Thanks for writing back Clark! I’ll run this first thing in the morning when I get access to the cluster again.

I was not aware of the spread strategy to ensure tasks are sent to all workers, that’s super useful! Would you also set environment variables this way, to ensure the variables are set correctly on the python process?

There’s no guarantee that those particular Python worker processes will get reused, so it’s heavily encouraged to specify such an environment variable in your cluster config when creating the cluster (or in a runtime environment if needing to specify dynamically, although for your use case it seems like specifying it statically in the cluster config will work).

FYI, this is a soft scheduling hint, where tasks will be encouraged to load balance across nodes, but this isn’t guaranteed.
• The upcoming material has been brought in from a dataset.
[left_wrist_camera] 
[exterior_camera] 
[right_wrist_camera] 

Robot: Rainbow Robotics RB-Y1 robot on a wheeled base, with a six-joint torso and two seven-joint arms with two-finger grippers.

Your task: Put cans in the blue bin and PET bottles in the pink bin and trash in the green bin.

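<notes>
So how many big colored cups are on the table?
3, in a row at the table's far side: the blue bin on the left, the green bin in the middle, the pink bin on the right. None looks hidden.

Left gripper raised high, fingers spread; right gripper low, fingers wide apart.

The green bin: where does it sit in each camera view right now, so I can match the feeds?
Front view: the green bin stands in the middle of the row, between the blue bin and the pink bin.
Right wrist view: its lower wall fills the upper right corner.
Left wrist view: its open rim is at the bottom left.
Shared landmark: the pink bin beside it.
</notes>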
For the sake of confirming that the environment variable is set on your worker nodes in your cluster, this should hopefully suffice.

If this ends up not sufficing for some reason, you can manually run a task on a given node using the node’s node ID (retrievable for all nodes via ray.nodes()) and using the "node:{NODE_ID}" custom resource, which would allow us to confirm that this is environment variable is set on all nodes.

Thanks a lot Clark, your help has been invaluable to fix the issue. Surprisingly, the problem was with the head node, not with the worker nodes.

Looking back, it seems clear I was not doing things right as I was starting ray through the shell, attaching it to my notebook with address=‘auto’, but at the same time I was setting the environment variables in python using os.environ (I was convinced i was doing that from the shell like for the other workers - and i even wrote that in my post! Whoops!). I guess the ray process did not have access to those. Once i exported them in the shell before running ray start, everything worked.

As a side note, I took this long to figure out that the problem was with the head because oddly enough, if i do not add workers to the clusters and use the head only, ray datasets works properly. It only fails once i add more workers (even tho there is no problem with these new workers). So I guess maybe there is some slight inconsistent behaviour between ray on single node and ray distributed.

Anyhow, wanted to circle back because the help here fixed my problem, so wanted to leave this in case someone else faces the same in the future.

Thanks again!!